1. Kamel, M.A., Ghaffar, Y.A., Wasef, M.A., Wright, M., Clark, L.C., Miller, F.D., 1992. High HCV prevalence in Egyptian Blood donors. Lancet. 340(8816): p. 427.

The investigators were lead by Dr. Moamena Kamel, a professor of clinical pathology at the Cairo University, Facility of Medicine. The other Egyptian physicians were leading liver specialists. Dr. F. DeWolfe Miller, Professor of Epidemiology at the University of Hawaii, designed the study, conducted the analysis of data, and drafted the report. This report was a ground breaking discovery of the HCV epidemic in Egypt.

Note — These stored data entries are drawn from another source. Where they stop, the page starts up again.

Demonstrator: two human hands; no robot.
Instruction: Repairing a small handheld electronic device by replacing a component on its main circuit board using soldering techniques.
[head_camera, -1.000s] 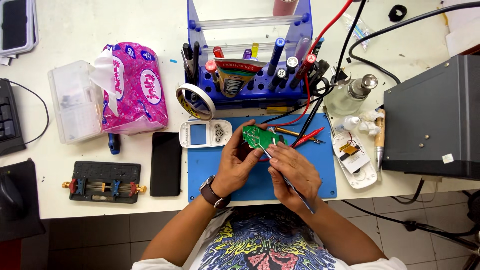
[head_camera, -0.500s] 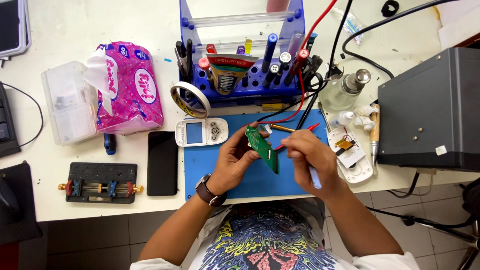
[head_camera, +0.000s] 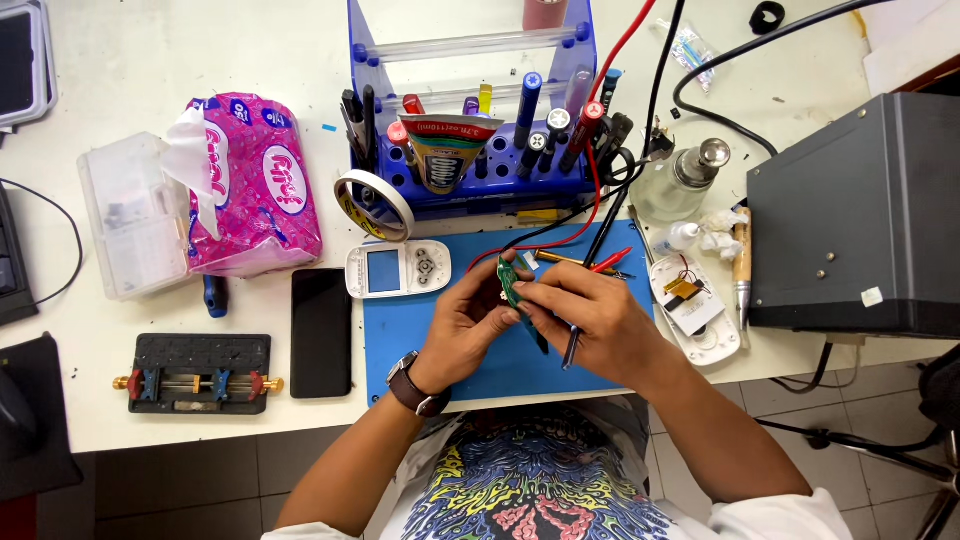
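Note:
Both hands meet over a blue work mat (head_camera: 420, 335). My left hand (head_camera: 465, 325) and my right hand (head_camera: 590, 315) pinch a small green circuit board (head_camera: 510, 283), now turned edge-on. A thin dark tool (head_camera: 570, 347) is tucked under my right hand's fingers. A watch sits on my left wrist (head_camera: 412, 383). A white device shell with a small screen (head_camera: 397, 268) lies on the mat just left of my hands. Red and black probe leads (head_camera: 600, 262) lie just beyond them.
A blue tool rack (head_camera: 470, 130) with pens and a tube stands behind the mat, a tape roll (head_camera: 373, 205) beside it. Left: pink tissue pack (head_camera: 255, 195), clear plastic box (head_camera: 125, 230), black phone (head_camera: 321, 331), board holder (head_camera: 198, 372). Right: black box (head_camera: 860, 215), opened white casing (head_camera: 692, 305), glass bottle (head_camera: 680, 180).
The green board has been turned from flat-facing to edge-on between my fingers. My right hand moved up closer to the left hand, the tool swinging under it.

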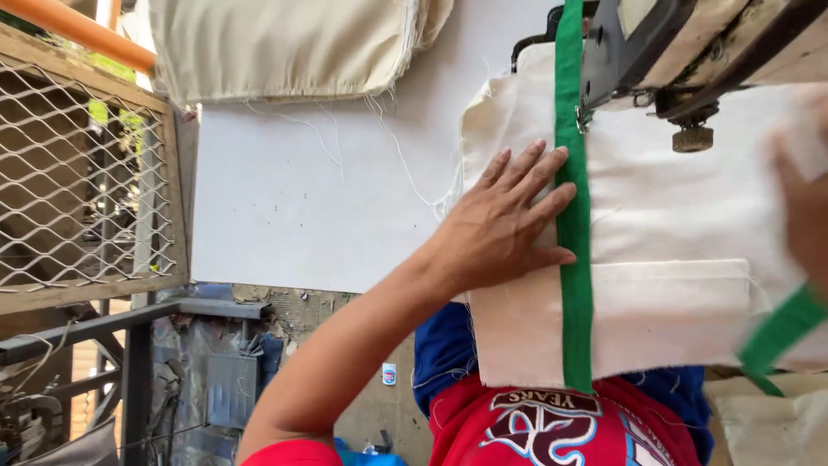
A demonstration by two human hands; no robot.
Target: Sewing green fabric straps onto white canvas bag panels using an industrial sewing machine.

2. Christina Frank, Mostafa K Mohamed, G Thomas Strickland, Daniel Lavanchy, Ray R Arthur, Laurence S Magder, Taha El Khoby, Yehia Abdel-Wahab, El Said Aly Ohn, Wagida Anwar, Ismail Sallam. 2000. The role of parenteral antischistosomal therapy in the spread of hepatitis C virus in Egypt.  Lancet 2000; 355: 887–891

This study suggested that the epidemic of HCV in Egypt was started by the injections given for bilharzia in Egypt started more that 60 years ago and ending with the development of a safer oral drug more than 25 years ago. This and other studies have had a negative public health impact in Egypt. Because treatment with injections ended 25 years ago, many believe that the TRANSMISSION of HCV ended. This is not the case. See the incidence of new cases of HCV.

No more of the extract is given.